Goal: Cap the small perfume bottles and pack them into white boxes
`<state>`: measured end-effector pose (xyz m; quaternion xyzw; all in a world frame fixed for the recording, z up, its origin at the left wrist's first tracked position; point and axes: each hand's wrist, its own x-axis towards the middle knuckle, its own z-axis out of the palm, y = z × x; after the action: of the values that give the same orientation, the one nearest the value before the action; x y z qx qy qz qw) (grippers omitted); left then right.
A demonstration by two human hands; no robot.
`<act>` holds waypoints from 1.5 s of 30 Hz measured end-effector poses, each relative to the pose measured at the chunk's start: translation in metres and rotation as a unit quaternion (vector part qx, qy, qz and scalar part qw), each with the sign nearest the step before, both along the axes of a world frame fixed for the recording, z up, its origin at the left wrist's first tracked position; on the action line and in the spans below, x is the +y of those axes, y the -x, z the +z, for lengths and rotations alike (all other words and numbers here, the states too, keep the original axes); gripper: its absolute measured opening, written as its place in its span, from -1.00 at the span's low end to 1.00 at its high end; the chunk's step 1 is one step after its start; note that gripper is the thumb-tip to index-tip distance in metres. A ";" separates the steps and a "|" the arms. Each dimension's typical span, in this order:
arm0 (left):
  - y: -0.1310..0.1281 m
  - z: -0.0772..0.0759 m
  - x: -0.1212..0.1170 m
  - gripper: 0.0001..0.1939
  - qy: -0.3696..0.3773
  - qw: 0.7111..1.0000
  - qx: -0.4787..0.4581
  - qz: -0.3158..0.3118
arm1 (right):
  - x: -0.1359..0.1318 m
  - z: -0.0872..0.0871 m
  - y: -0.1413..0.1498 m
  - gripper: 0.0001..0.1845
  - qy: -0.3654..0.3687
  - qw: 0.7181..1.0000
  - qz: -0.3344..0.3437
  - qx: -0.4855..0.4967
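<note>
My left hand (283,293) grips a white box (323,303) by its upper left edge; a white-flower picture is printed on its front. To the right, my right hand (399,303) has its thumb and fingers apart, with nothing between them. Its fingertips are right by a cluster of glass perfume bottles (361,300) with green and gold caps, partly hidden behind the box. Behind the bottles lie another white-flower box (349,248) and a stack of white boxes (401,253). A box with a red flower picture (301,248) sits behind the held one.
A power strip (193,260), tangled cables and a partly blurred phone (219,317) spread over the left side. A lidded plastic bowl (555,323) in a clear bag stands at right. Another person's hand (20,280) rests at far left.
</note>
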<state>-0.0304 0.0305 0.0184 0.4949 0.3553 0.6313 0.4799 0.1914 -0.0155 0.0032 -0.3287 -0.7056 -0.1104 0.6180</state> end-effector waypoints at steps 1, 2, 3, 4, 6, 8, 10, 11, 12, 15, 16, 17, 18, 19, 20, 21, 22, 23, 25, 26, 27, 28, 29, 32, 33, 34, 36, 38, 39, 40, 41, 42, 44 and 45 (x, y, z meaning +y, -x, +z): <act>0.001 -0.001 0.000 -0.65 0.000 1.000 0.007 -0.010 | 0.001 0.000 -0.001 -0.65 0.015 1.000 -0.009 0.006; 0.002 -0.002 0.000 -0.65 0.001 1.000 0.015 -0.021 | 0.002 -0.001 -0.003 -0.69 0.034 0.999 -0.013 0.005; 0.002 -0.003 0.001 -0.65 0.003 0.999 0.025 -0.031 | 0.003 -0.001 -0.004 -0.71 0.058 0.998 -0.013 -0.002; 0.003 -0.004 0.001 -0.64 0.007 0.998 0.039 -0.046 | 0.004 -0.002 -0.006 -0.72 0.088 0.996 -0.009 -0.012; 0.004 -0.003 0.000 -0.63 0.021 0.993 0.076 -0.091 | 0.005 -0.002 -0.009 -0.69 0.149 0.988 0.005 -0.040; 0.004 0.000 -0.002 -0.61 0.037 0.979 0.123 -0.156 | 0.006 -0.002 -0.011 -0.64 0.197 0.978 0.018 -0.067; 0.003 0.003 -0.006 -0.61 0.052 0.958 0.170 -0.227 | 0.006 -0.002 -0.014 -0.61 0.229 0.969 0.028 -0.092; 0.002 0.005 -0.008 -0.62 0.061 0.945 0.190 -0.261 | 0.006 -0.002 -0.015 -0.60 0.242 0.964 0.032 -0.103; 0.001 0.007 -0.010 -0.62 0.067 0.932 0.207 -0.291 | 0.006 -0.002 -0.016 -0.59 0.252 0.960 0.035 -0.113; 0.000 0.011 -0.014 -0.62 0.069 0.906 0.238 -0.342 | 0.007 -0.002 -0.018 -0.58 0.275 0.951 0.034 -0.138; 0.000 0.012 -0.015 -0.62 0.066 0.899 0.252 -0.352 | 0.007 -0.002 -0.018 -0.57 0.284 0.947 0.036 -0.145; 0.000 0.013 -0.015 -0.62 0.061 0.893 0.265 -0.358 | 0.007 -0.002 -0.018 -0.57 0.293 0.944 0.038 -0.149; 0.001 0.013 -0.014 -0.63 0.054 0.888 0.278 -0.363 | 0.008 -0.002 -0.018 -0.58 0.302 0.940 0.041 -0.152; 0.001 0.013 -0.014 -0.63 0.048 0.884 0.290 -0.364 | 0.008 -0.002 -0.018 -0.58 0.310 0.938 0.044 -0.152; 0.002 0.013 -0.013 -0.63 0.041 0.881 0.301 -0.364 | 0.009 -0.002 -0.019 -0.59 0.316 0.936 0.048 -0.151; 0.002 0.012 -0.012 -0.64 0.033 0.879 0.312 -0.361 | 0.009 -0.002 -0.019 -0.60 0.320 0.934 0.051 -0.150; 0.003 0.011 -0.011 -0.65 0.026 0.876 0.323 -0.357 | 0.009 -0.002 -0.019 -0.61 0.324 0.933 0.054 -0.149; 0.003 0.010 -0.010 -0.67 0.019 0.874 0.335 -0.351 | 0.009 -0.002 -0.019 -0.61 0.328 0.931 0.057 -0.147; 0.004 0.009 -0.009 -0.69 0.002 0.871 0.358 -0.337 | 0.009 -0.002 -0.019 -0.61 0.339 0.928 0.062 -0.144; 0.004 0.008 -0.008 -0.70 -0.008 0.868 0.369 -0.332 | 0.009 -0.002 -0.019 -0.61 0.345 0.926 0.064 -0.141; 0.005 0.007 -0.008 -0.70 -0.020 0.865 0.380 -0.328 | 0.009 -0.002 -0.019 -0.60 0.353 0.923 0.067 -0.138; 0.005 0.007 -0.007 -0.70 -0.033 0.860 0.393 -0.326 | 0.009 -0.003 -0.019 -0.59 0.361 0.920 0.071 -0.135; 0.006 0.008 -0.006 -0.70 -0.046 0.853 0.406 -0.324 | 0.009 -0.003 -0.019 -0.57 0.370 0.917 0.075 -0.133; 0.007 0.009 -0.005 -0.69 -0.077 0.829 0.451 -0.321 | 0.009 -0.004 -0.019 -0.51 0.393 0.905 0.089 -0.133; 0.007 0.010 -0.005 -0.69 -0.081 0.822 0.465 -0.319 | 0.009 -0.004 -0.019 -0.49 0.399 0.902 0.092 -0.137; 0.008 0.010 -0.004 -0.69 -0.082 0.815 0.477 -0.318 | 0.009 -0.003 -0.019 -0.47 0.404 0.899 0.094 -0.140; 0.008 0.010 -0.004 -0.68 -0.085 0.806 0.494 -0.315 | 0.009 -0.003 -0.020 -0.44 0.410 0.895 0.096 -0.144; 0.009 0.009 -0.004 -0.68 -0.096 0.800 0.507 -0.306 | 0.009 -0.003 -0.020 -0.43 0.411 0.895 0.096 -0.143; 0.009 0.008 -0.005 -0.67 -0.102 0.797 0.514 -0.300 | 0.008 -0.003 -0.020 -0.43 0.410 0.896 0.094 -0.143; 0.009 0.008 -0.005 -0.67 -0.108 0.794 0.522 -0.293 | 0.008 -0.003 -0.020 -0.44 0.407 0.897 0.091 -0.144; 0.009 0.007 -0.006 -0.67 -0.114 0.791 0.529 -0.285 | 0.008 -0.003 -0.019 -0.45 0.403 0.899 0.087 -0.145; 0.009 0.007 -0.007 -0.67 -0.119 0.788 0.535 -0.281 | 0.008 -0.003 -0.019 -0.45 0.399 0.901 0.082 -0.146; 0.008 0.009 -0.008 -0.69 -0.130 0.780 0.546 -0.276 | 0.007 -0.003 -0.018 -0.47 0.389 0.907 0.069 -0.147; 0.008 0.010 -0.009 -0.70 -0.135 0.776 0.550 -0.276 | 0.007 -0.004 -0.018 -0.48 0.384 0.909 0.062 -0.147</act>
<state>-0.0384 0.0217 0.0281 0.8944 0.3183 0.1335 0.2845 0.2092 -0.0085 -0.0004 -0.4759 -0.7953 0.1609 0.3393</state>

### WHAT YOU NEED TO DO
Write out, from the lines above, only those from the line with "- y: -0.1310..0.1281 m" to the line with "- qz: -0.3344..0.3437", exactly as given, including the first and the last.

### EXERCISE RESULT
  - y: -0.1310..0.1281 m
  - z: -0.0772..0.0759 m
  - x: -0.1212..0.1170 m
  - gripper: 0.0001..0.1939
  - qy: -0.3696..0.3773
  - qw: 0.7111..1.0000
  - qx: -0.4787..0.4581
  - qz: -0.3158..0.3118
arm1 (right):
  - x: -0.1359..0.1318 m
  - z: -0.0872..0.0871 m
  - y: -0.1413..0.1498 m
  - gripper: 0.0001..0.1845
  - qy: -0.3654..0.3687
  - qw: 0.7181..1.0000
  - qz: -0.3344..0.3437

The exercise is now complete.